危うさ

第2話 気づかない

 青信号。

 いつの間にか交差点の真ん中で立ち止まっていた。そんな僕に誰も関心を持つことなく、邪魔な障害物を避けるかのように忙しなく通り過ぎて行く。人々は今日も自分のことで精一杯。



『人にはやさしくしなくちゃだめだよ』



 いつだっただろう。誰に言われたのかも思い出せない。それなのに、暗示がかかったように、その言いつけを守り続けている。

 人には優しく。誰かに傷つけられても、自分は誰かを傷つけないように。優しく優しく。

 そんな風に今まで生きてきた。

 言葉が凶器になるこの時代の中で、それはものすごく息苦しくて。

 赤信号。



「疲れたな」



理不尽な世界の隅で、呟いてみる。



「水の中にいるのに、上手く呼吸の出来ない魚のようだね」



 不意に頭上から憐れむような声が聞こえて、そっと顔を上げる。そこにはシルクハットを被った男が宙に浮いていた。



「君、今自分がどういう状況かわかってる?」



信号が壊れでもしたのか不規則に点滅を繰り返している。左右には頭を向けた車が僕のすぐ近くまで迫っていた。

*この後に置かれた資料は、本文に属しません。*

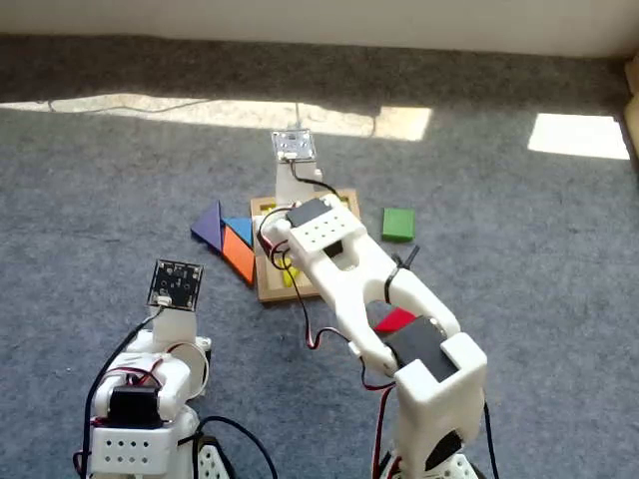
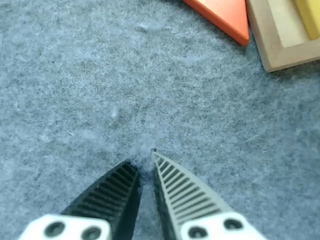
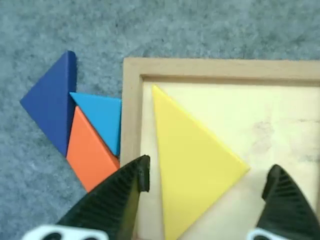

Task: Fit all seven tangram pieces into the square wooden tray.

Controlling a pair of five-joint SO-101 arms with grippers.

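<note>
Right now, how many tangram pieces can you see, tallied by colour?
Yellow triangle, in the wooden tray: 1
Dark blue triangle: 1
Light blue triangle: 1
Orange triangle: 1
Green square: 1
Red piece, partly hidden: 1
Total: 6

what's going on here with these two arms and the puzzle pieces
The right end effector hangs open over the wooden tray, its fingers on either side of a yellow triangle that lies flat inside. A dark blue triangle, a light blue triangle and an orange triangle sit together just outside the tray's edge. A green square and a partly hidden red piece lie elsewhere. The left end effector is shut over bare grey carpet, holding nothing.
</note>
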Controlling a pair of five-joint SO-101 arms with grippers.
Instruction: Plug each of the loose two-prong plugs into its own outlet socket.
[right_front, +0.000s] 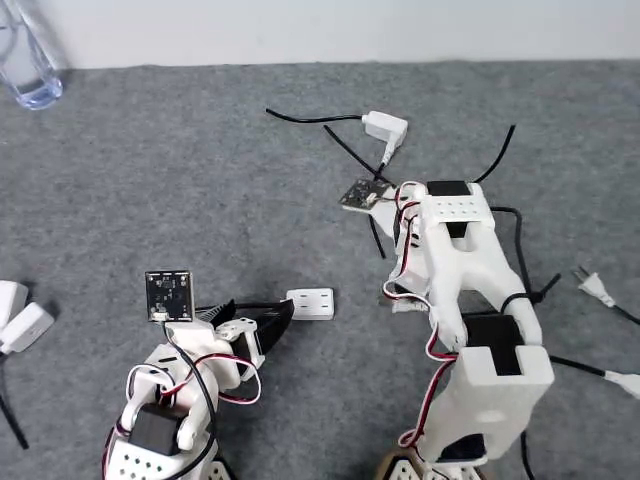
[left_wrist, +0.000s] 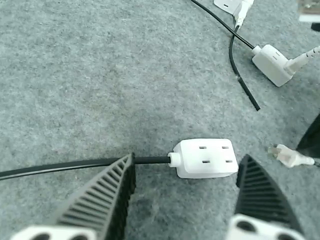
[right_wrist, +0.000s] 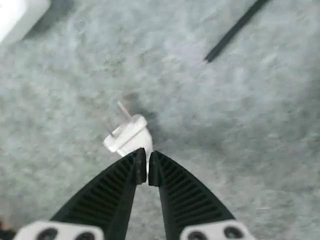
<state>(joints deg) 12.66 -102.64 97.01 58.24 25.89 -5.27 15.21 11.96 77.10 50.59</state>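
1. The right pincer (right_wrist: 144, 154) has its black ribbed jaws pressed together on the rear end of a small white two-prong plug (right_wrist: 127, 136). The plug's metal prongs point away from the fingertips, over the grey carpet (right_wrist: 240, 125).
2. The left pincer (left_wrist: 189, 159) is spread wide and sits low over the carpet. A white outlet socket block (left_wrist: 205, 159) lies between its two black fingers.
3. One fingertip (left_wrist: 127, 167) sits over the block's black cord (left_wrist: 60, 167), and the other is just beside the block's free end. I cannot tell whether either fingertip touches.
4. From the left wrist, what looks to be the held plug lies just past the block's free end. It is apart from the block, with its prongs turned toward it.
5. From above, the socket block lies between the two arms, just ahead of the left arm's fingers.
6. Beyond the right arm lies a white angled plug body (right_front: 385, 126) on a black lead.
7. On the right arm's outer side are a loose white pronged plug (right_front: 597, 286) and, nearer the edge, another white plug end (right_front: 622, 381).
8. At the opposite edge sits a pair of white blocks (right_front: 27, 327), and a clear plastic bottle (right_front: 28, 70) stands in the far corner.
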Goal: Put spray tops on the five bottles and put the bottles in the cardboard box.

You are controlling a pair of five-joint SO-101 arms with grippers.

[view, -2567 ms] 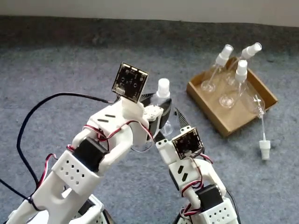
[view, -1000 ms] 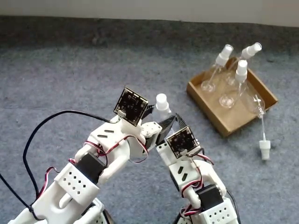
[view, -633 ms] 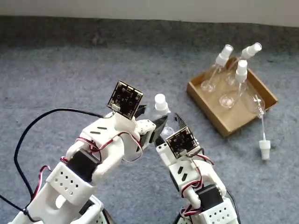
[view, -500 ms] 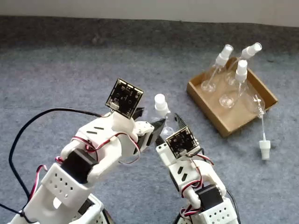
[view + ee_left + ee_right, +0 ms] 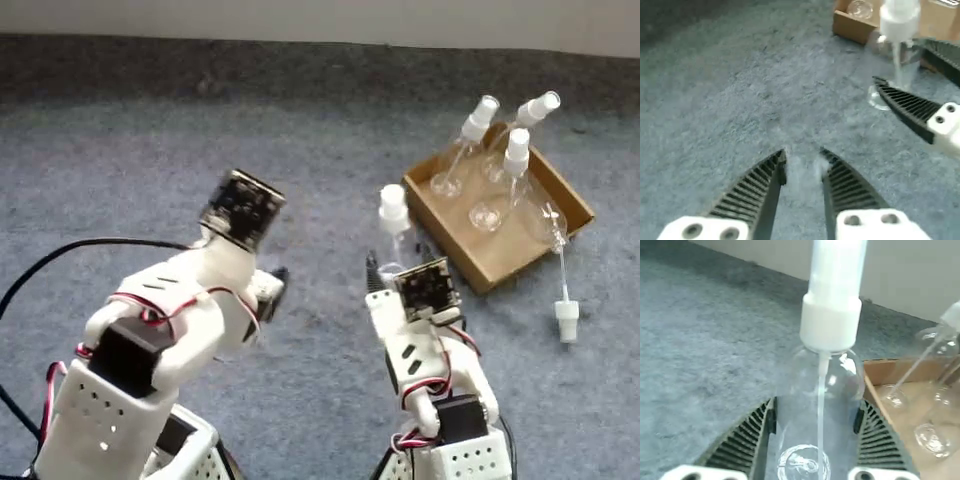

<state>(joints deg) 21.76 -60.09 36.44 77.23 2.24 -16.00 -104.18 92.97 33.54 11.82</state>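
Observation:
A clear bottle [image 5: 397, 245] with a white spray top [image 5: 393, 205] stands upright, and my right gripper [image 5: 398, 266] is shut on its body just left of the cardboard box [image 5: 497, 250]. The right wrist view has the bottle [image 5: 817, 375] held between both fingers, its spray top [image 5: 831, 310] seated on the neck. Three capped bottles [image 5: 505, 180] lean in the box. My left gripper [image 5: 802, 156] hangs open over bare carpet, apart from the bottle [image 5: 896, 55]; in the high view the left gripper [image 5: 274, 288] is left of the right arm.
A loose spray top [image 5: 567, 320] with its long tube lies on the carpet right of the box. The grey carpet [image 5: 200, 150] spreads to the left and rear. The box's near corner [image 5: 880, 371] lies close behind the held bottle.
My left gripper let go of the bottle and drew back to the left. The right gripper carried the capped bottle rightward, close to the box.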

「認めたくないのはわかるよ、でもそれでは問題がある」



 年齢は大して変わらないように見えるけれど、どこか人間味のない雰囲気だ。



「怪我はないですか」


「…」



交通事故に巻き込まれそうになったみたいだ。宙にも浮いているし、きっとこの人が時を止めて助けてくれたんだろう。お礼をしなくちゃ、命を助けてもらったんだから。

 どうしてだろう。命が助かったというのに、そんなに嬉しくないんだ。



「気がついてないの?」


「何にですか」



沈黙する。先程まで聞こえていたはずの街の騒音が消え、耳が痛くなる。静かだ。



「行こうか」


「はい」


「…普通、どこに?とか戻れる?とか聞かれるんだけどね。まあ、いいや」



差し伸べられた手に触れると足が宙に浮いた。途端に青い光に包まれ、視界は青い炎に包まれているかのようだ。

 脚がつくと砂埃があがった。光が霧のごとく消えていき、砂地に赤い空が現れる。



「ここは?」



彼はニヤリと不敵な笑みを浮かべた。